Required work — From the line below that contains "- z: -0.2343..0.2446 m" to the line that contains "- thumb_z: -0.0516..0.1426", repeat every line exactly, both ends included, and nothing else.

Dataset excerpt —
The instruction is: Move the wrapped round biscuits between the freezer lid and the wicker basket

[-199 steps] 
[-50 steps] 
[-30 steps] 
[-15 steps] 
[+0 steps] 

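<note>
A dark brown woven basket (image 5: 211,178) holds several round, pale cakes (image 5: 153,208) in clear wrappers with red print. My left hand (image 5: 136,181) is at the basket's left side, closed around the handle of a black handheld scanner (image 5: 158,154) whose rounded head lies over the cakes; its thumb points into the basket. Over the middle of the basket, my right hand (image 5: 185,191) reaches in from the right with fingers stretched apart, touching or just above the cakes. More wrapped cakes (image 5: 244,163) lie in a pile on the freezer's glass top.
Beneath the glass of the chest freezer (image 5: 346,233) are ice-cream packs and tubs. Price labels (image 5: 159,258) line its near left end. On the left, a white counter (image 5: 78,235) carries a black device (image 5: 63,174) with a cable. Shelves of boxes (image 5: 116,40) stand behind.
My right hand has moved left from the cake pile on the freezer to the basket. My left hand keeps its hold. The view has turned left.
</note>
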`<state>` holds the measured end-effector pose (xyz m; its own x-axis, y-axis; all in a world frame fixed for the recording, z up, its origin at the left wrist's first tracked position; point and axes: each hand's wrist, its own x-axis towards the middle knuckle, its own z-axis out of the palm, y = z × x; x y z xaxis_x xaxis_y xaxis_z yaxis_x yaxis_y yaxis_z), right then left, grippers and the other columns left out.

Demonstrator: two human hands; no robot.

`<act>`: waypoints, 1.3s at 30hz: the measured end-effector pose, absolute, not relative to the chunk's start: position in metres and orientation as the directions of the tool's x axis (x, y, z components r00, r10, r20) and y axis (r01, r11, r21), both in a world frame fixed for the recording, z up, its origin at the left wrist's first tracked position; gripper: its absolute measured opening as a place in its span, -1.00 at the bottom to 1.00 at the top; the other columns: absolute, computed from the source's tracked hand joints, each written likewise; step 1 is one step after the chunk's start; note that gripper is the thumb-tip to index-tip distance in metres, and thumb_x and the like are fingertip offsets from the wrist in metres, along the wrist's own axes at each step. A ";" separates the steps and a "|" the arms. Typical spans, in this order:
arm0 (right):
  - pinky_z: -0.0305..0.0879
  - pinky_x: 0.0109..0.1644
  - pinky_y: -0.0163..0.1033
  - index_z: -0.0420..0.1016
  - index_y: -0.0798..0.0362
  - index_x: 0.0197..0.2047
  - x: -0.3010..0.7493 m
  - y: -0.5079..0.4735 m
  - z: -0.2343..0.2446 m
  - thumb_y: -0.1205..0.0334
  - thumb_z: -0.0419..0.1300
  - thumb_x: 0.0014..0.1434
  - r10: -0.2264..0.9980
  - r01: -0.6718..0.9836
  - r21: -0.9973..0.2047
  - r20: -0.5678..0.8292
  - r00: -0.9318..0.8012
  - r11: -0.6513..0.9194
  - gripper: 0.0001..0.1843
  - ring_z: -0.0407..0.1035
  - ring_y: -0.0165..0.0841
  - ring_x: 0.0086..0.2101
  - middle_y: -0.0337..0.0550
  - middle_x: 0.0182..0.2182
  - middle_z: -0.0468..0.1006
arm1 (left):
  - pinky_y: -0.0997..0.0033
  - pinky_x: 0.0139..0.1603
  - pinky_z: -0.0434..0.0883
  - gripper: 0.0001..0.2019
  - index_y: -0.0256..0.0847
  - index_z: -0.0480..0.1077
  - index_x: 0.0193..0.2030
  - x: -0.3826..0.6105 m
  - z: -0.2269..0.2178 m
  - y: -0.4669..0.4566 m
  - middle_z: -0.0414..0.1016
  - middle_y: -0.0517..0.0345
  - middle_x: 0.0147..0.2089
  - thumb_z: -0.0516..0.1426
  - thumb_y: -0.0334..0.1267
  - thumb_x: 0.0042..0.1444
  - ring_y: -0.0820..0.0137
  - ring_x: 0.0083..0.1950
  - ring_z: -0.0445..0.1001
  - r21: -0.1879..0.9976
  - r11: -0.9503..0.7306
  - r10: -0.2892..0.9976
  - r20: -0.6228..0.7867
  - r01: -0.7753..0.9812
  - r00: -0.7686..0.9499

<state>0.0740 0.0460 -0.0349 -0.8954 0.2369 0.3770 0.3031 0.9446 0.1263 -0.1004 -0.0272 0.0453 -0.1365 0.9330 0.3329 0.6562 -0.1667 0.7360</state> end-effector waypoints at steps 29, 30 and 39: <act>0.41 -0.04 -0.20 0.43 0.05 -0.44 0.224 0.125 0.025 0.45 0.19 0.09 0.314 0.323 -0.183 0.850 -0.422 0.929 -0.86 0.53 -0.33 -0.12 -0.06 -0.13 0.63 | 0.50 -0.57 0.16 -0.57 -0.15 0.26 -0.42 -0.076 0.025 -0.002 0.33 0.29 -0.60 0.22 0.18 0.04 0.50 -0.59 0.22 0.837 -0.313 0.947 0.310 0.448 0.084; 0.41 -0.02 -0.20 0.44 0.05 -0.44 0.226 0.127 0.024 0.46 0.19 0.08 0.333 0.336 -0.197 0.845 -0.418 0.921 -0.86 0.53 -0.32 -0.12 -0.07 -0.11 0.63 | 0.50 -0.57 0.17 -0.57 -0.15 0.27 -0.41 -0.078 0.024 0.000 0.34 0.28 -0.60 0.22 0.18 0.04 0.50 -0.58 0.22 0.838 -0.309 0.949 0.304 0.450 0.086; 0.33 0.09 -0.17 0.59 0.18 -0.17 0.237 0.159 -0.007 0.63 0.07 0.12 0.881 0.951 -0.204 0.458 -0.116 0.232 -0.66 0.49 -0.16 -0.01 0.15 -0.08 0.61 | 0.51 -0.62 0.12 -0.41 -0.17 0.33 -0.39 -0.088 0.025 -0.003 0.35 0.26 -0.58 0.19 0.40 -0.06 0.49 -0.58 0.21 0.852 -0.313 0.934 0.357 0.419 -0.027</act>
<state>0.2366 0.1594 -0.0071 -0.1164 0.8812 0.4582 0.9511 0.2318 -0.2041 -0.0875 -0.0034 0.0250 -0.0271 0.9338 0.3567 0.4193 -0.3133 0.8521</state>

Solution for this problem —
  - z: -0.2343..0.2446 m
  - thumb_y: -0.1205..0.0334
  - thumb_z: -0.0419..0.1300
  - thumb_x: 0.0014..0.1434
  - r10: -0.2264..0.9980
  - r01: -0.6718..0.9836
  - r21: -0.9973..0.2047
  - r20: -0.5678..0.8292
  - r00: -0.9318..0.8012
  - r11: -0.6513..0.9194
  - gripper: 0.0001..0.1843
  - ring_z: -0.0407..0.1035
  - ring_y: -0.0165..0.0841
  - ring_x: 0.0086..0.2101
  - middle_y: -0.0337..0.0550
  - middle_x: 0.0182..0.2182
  - middle_z: -0.0468..0.1006
arm1 (left):
  - pinky_y: -0.0997..0.0033
  - pinky_x: 0.0139..0.1603
  - pinky_z: -0.0434..0.0883
  - gripper: 0.0001..0.2019
  - index_y: -0.0256..0.0847
  - index_z: -0.0480..0.1077
  - index_x: 0.0193..0.2030
  - x: -0.3826..0.6105 m
  - z: -0.2269..0.2178 m
  - y: -0.4669..0.4566 m
  - middle_z: -0.0414..0.1016
  - middle_y: -0.0517..0.0345
  - middle_x: 0.0147..0.2089
  - thumb_z: -0.0516..0.1426

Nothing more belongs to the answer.